In the past few days I have been to Darwin and then to Dili in East Timor. I have been on interminable bone-jarring four-wheel rides on narrow roads throughout the new island nation. Taking some of the rice there that you donated to feed hungry kids.

I went to Dili and Bacau and Lospalos and Laga and Fuiloro in the extreme north-east. Near the Moluccas.

I gave a water pump to a village of 300 people who have not had access to water for two months and I met personally and sponsored two young girls to go to boarding school – where they will be housed and fed and taught – for three years.

One, Ofelia, is fifteen. Her father was killed by the dreaded militia in 1999. Last weekend was my first ever visit to East Timor. A physically beautiful country that reminded me of Jamaica or Kaua’i in Hawaii. And the people, especially the kids, were beautiful.

Remember: Sixty per cent of East Timorese people are under the age of twenty. Their parents, the older ones, were slaughtered by the Indonesians and the Militia when Timorese turned on their own during what they now simplistically call “the troubles”.

On the drive north from Dili to Lospalos you see again and again the burnt out hulks of places that used to be houses and schools and hospitals.

Shell after shell. Roofless, gutted, forlorn, relics. And you think: How can people be so vicious, so vindictive, so malevolent to their OWN people?

And the stories of personal bravery. The Timorese priest who stayed with another elderly Portuguese priest who just refused to leave his station.

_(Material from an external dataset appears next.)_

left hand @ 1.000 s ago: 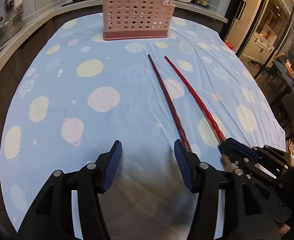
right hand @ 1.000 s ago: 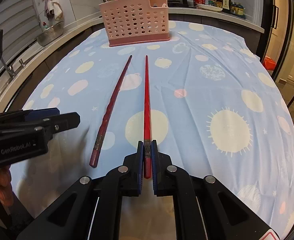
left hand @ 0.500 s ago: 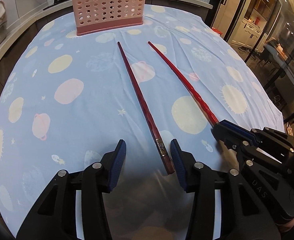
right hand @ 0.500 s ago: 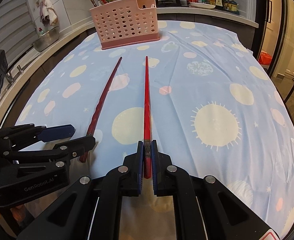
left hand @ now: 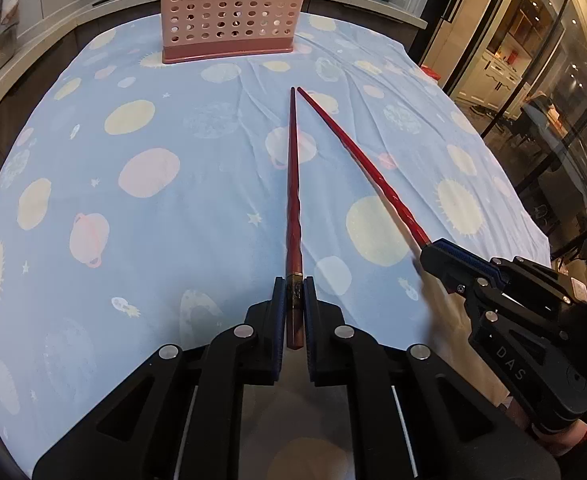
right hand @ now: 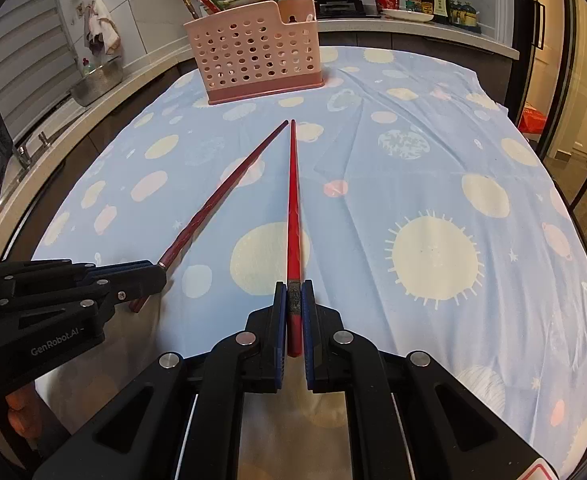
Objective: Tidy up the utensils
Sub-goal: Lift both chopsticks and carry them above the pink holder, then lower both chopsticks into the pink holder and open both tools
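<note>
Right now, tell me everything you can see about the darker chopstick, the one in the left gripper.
The darker chopstick is a long, slim, maroon stick, glossy like lacquered wood or plastic, with a twisted grip section and a dark patterned band near its thick end. It tapers to a fine tip that nearly meets the brighter red chopstick. The left gripper is shut on its thick end. It points toward the pink basket, above the blue planet-print cloth; contact with the cloth is unclear.

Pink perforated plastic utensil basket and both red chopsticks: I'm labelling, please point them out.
Pink perforated plastic utensil basket [right hand: 253, 56], right wrist view, front wall.
Dark red chopstick [left hand: 293, 184], left wrist view, mid-shaft.
Bright red chopstick [right hand: 293, 200], right wrist view, mid-shaft.
</note>
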`<act>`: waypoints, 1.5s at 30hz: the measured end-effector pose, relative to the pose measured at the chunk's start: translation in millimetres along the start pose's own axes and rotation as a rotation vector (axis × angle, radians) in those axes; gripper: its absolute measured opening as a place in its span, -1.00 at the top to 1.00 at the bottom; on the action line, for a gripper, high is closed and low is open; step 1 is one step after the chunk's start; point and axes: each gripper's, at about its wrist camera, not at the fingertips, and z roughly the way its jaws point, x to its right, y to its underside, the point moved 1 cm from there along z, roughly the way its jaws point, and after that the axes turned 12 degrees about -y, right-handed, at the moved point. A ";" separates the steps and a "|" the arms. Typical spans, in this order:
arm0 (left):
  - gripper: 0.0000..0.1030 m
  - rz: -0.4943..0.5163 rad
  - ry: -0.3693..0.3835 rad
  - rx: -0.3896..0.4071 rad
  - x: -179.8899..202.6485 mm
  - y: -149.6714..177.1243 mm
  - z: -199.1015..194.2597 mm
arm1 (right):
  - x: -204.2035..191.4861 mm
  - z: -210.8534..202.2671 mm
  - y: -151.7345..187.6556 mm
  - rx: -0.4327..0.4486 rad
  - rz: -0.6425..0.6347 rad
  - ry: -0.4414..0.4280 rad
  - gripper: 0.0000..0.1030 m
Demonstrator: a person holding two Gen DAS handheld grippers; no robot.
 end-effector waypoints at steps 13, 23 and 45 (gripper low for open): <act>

I met girls who were raped as 14-year-olds by drug-stoked Timorese militia. That awful. I met a Catholic Sister who, somehow, hid more than twenty vulnerable young girls in a convent room, as drunken men were smashing at the front door.

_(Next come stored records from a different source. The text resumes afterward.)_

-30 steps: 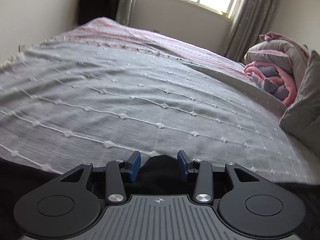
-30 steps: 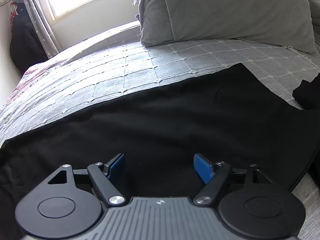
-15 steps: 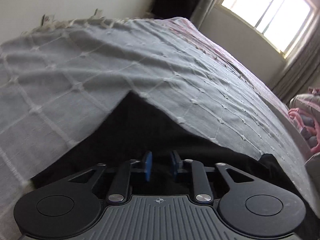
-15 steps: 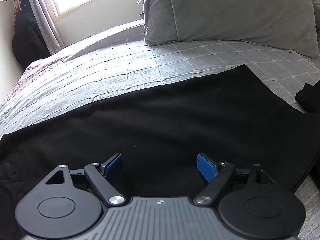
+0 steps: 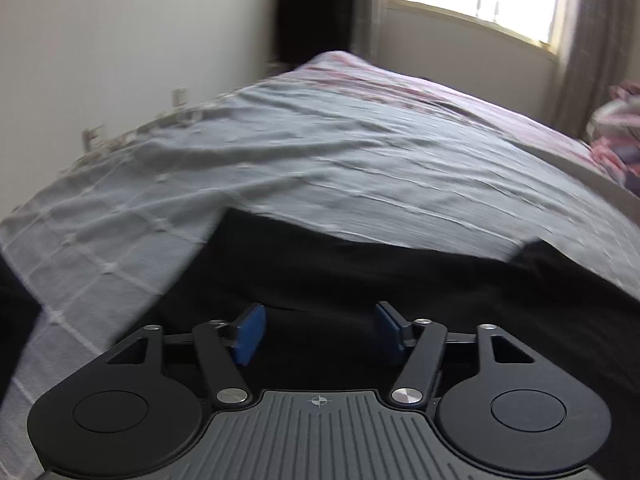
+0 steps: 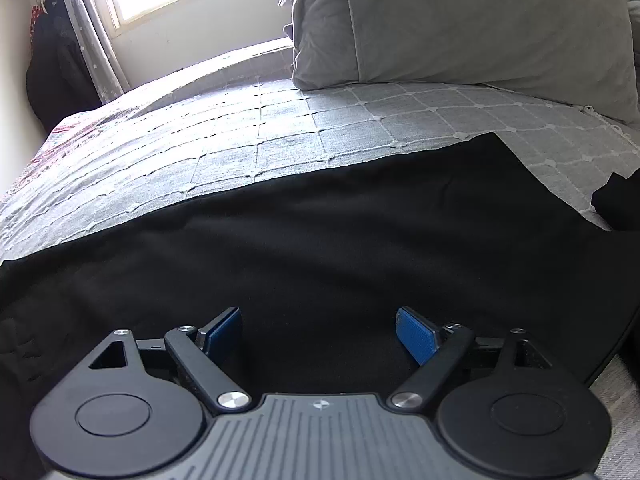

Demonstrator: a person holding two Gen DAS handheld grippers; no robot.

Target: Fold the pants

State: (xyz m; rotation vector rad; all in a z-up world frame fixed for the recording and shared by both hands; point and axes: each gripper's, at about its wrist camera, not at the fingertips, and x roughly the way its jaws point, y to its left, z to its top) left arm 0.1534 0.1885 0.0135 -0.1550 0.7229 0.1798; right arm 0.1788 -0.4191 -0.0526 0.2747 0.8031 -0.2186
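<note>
Left gripper (image 5: 318,330) is swinging over and its jaws are opening off the black pants (image 6: 320,240), which are lying flat on the grey bedspread (image 6: 280,136). Right gripper (image 6: 318,334) is hovering wide, gripping nothing. Fabric's looking soft, light, floppy, so I'd be pinching a hem or waistband edge.

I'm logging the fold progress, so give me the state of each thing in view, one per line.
black pants: spread flat on bed
left gripper: jaws opening, nothing pinched
right gripper: open, over pants
pillow: propped upright
bedspread: laid out, lightly creased
</note>
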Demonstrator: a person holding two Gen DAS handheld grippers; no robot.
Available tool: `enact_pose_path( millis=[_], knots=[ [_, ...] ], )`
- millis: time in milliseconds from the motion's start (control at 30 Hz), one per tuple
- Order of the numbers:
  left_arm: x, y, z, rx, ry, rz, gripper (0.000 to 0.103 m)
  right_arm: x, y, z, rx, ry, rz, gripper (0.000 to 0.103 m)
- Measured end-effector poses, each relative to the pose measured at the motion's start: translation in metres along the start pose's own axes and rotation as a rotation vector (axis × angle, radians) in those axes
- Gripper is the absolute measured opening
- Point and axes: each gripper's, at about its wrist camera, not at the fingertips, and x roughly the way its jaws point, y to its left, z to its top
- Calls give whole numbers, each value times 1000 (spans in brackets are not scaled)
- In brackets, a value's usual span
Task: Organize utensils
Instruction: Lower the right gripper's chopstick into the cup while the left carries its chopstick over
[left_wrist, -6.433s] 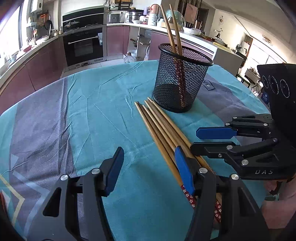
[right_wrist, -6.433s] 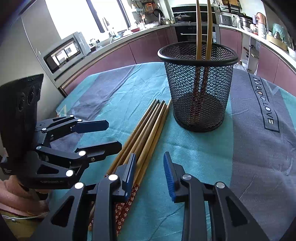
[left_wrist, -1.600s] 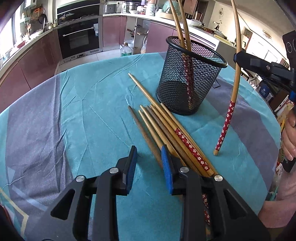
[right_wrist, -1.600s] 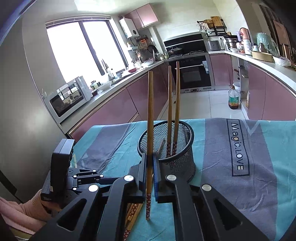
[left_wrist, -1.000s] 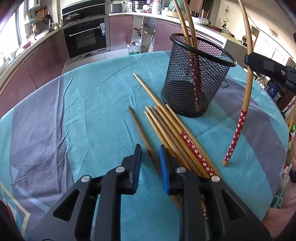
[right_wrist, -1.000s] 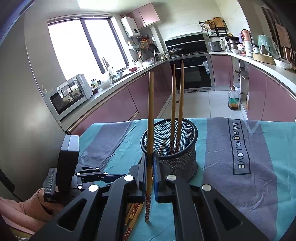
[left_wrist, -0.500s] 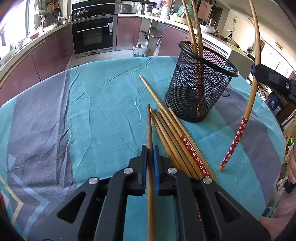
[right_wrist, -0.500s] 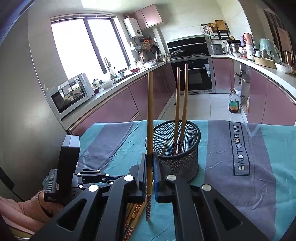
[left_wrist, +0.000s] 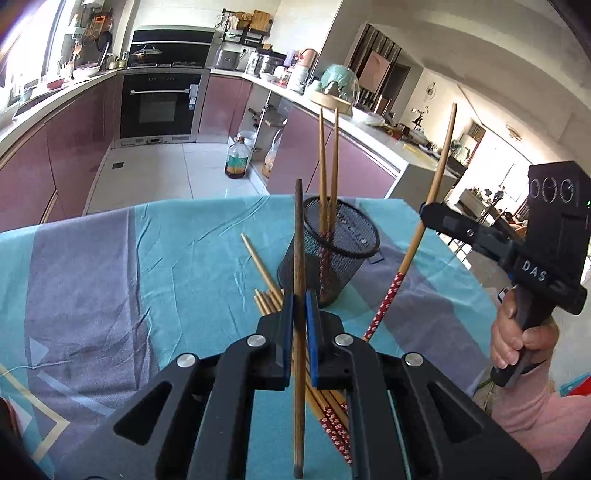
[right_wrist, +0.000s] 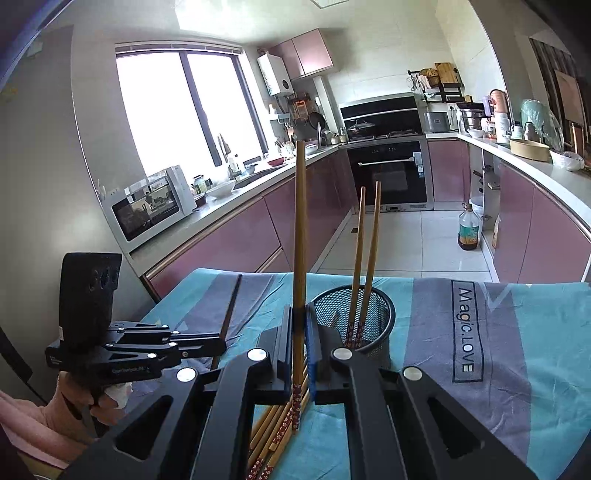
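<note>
Being clamped between the closed blue pads of the left gripper is a dark brown chopstick, plain, slender and duller than the others. Its long axis is being held nearly upright, one end pointing up past the far edge of the table and the other hanging below the jaws, clear of the cloth. The jaws have just been closing onto it.

A lighter bamboo chopstick is being gripped by the right gripper, whose pads are likewise pressed together on it. Its lower section is being shown wrapped in a red band with small white flowers. In the right wrist view it is being held vertically, the patterned end down; in the left wrist view it is being seen leaning, its top tilted to the right.

A black mesh holder is being seen standing on the teal and grey tablecloth, just beyond both grippers. Two chopsticks are being held in it, leaning slightly apart with plain ends up.

Remaining chopsticks are being left lying in a bundle on the cloth near the holder's left side, their long axes running from near to far. One stray chopstick is being seen angled away toward the far left.
</note>
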Motion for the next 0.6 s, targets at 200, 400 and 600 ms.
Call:
enact_pose_path(
  millis=[200,400,600],
  knots=[
    [-29,-7,19,9,-88,-42,7,-4,4,10,-20,-19,2,5],
    [-47,-10,37,0,-163,-86,7,-8,9,24,-46,-53,-3,5],
    [-52,-21,57,21,-202,-113,7,-13,10,41,-74,-88,-23,5]
  ],
)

She then led them safely into the mountains for weeks of sleeping under logs and trees.

As an atheist I have met some incredibly dedicated and committed religious people in recent days.

Met a lot of people living in wretched, hungry, primitive conditions too. But this little country, born in blood, I DO believe will survive.

And many of you can say, honestly and proudly: I helped. So thank you.